Exercise details – Copy each line of the listing that includes "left".

Source data –
○ ○ ○

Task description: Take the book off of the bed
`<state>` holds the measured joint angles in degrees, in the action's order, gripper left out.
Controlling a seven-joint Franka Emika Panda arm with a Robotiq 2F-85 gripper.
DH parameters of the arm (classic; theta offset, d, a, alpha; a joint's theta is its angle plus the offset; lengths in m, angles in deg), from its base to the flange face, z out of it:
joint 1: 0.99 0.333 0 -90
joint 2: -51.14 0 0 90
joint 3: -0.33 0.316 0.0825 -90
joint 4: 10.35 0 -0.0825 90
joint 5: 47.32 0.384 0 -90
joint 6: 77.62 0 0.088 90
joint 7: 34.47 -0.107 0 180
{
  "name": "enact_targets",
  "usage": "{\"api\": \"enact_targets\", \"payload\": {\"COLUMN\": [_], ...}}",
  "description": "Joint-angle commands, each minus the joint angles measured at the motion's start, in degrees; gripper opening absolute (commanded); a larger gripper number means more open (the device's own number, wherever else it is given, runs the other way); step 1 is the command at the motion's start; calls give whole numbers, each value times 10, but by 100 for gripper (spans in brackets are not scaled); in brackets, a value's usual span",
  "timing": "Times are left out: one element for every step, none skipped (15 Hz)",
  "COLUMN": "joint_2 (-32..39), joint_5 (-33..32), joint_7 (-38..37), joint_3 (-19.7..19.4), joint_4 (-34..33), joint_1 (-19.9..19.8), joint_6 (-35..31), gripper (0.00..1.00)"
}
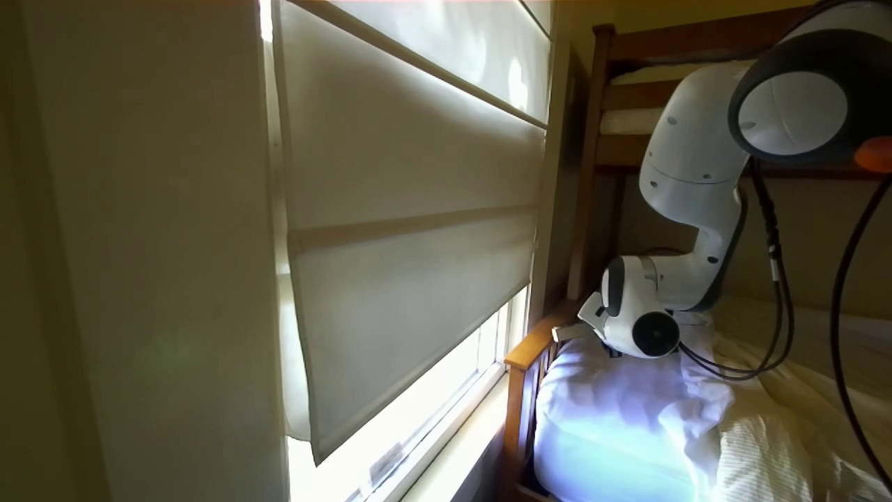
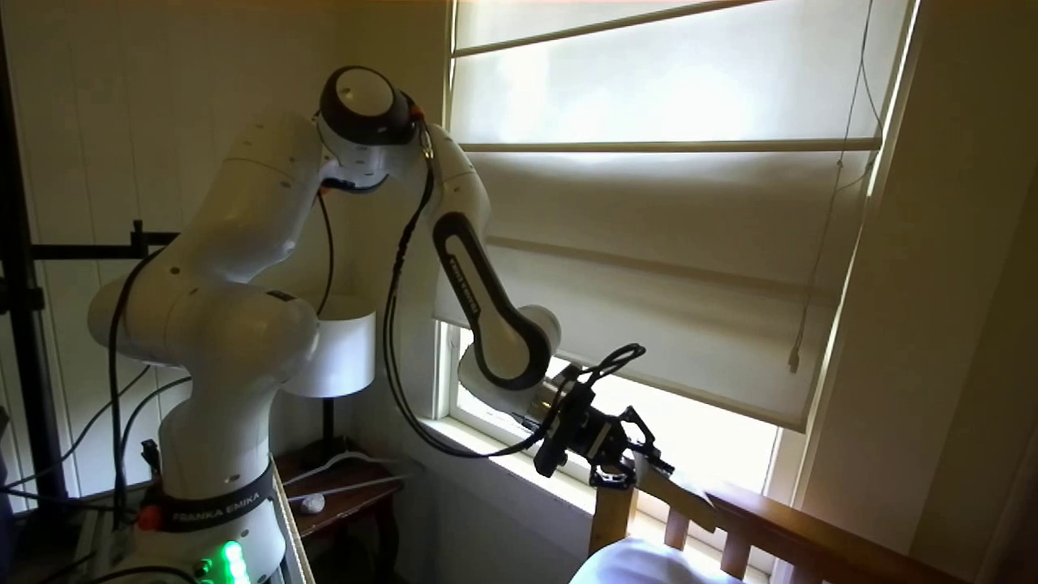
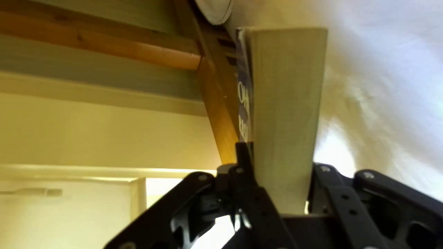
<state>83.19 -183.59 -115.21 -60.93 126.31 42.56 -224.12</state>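
A thick book [image 3: 287,103] stands between the fingers of my gripper [image 3: 281,157], its pale page edges facing the wrist camera. White lettering shows on its dark cover. In an exterior view the book [image 2: 679,496] slants down from the gripper [image 2: 645,470], close to the end rail of the bed [image 2: 782,523]. Another exterior view shows only the book's pale end [image 1: 568,332], above the white bedding of the bed [image 1: 606,411] by the wooden rail; the arm hides most of the gripper there. Whether the book touches the bed I cannot tell.
A window with a pale blind [image 1: 418,279] lies beside the bed's end rail. The upper bunk [image 1: 637,122] rises behind the arm. Black cables [image 2: 397,324] hang in a loop from the arm. A lamp [image 2: 340,357] and a small wooden table [image 2: 357,495] stand near the robot's base.
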Motion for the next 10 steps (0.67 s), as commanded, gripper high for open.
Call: {"api": "enact_targets", "payload": {"joint_2": [-24,-111,-118,-53,-71,-83,-93,-104,-111,-120], "joint_5": [-86,-93,-116,-87,-76,-76,-76,-75,-75,-75], "joint_7": [17,116,133,105,129,142,149,151,143,137], "joint_3": [-31,33,40,-5,4,0,1,0,2,-2], "joint_4": [47,71,79,76,88,96,99,107,112,115], "joint_1": [46,-31,-43,43,44,55,68,89,107,121], "joint_6": [34,91,105,83,104,115,121,128,134,130], "gripper": [9,9,9,9,9,9,9,9,9,9]}}
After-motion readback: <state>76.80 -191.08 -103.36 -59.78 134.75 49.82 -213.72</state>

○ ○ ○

Answer box –
`<state>` holds the measured joint angles in degrees, in the action's order, gripper left out.
  "timing": "Times are left out: one element for every step, none skipped (15 Hz)",

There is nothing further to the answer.